The standard electrode potential for potassium peroxymonosulfate is +1.81 V with a half reaction generating the hydrogen sulfate ():
HSO5− + 2 H+ + 2 e− → HSO4− + H2O

Oxone
Potassium peroxymonosulfate per se is a relatively obscure salt, but its derivative called oxone is of commercial value. Oxone refers to the triple salt 2KHSO5·KHSO4·K2SO4. Oxone has a longer shelflife than does potassium peroxymonosulfate. A white, water-soluble solid, oxone loses <1% of its oxidizing power per month.

Production
Oxone is produced from peroxysulfuric acid, which is generated in situ by combining oleum and hydrogen peroxide. Careful neutralization of this solution with potassium hydroxide allows the crystallization of the triple salt.

Uses

Cleaning
Oxone is used widely for cleaning. It whitens dentures, disinfects swimming pools, and cleans chips for the manufacture of microelectronics.

Organic chemistry 

Oxone is a versatile oxidant in organic synthesis.

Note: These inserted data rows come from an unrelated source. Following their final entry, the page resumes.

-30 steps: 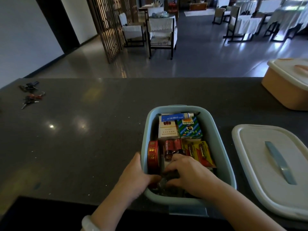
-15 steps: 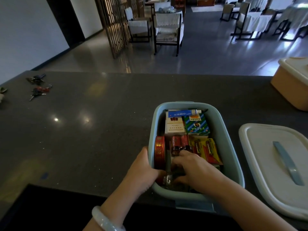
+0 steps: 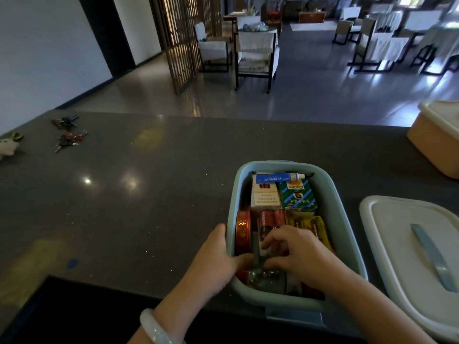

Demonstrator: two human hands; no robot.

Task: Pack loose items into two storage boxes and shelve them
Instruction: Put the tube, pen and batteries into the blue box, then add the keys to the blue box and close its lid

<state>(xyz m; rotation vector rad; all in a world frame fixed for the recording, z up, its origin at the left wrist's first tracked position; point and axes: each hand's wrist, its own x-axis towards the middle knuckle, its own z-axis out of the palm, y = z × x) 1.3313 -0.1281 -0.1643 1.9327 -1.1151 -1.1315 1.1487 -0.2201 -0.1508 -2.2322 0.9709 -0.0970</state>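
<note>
A pale blue storage box [image 3: 334, 194] stands on the dark counter near its front edge. It holds a blue tube [image 3: 275, 178], a white carton [image 3: 264, 197], a green carton [image 3: 296, 194], red batteries [image 3: 272, 218], a yellow battery pack [image 3: 310, 224] and a red tin on edge [image 3: 243, 232]. My left hand [image 3: 213, 259] grips the box's left wall, thumb inside. My right hand [image 3: 298, 254] is inside the near end, fingers curled on a thin grey item [image 3: 255, 247] above shiny small things [image 3: 260, 276]. The box's white lid [image 3: 407, 244] lies to the right.
An orange box with a white lid on it [image 3: 434, 145] stands at the far right. Two key bunches [image 3: 67, 139] and a small plush charm [image 3: 8, 145] lie at the far left of the counter. Chairs and tables stand on the floor beyond the counter.
Both hands have stayed at the near end of the blue box. My right fingers have shifted slightly over the small items. The camera has tilted down, bringing my left wrist's bracelet into view.
</note>
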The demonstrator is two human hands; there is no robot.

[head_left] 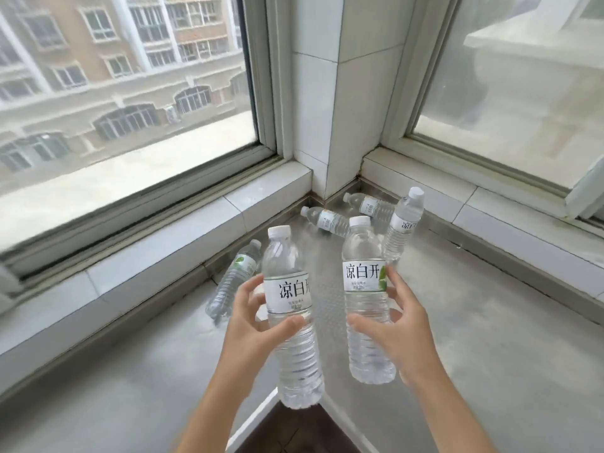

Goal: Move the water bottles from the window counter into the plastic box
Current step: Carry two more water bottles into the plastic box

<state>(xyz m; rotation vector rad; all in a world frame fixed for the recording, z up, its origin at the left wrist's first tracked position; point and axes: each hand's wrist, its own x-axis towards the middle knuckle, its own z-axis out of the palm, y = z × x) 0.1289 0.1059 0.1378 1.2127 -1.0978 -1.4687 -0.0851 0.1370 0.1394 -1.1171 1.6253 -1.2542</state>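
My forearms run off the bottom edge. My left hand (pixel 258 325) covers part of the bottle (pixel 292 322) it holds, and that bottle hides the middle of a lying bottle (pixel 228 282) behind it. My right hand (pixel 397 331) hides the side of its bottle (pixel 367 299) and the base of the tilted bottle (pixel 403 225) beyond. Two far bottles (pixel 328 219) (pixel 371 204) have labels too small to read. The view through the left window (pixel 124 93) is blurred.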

It oxidizes aldehydes to carboxylic acids; in the presence of alcoholic solvents, the esters may be obtained. Internal alkenes may be cleaved to two carboxylic acids (see below), while terminal alkenes may be epoxidized. Sulfides give sulfones, tertiary amines give amine oxides, and phosphines give phosphine oxides.

Further illustrative of the oxidative power of this salt is the conversion of an acridine derivative to the corresponding acridine-N-oxide.

Oxone oxidizes sulfides to sulfoxides and then to sulfones. 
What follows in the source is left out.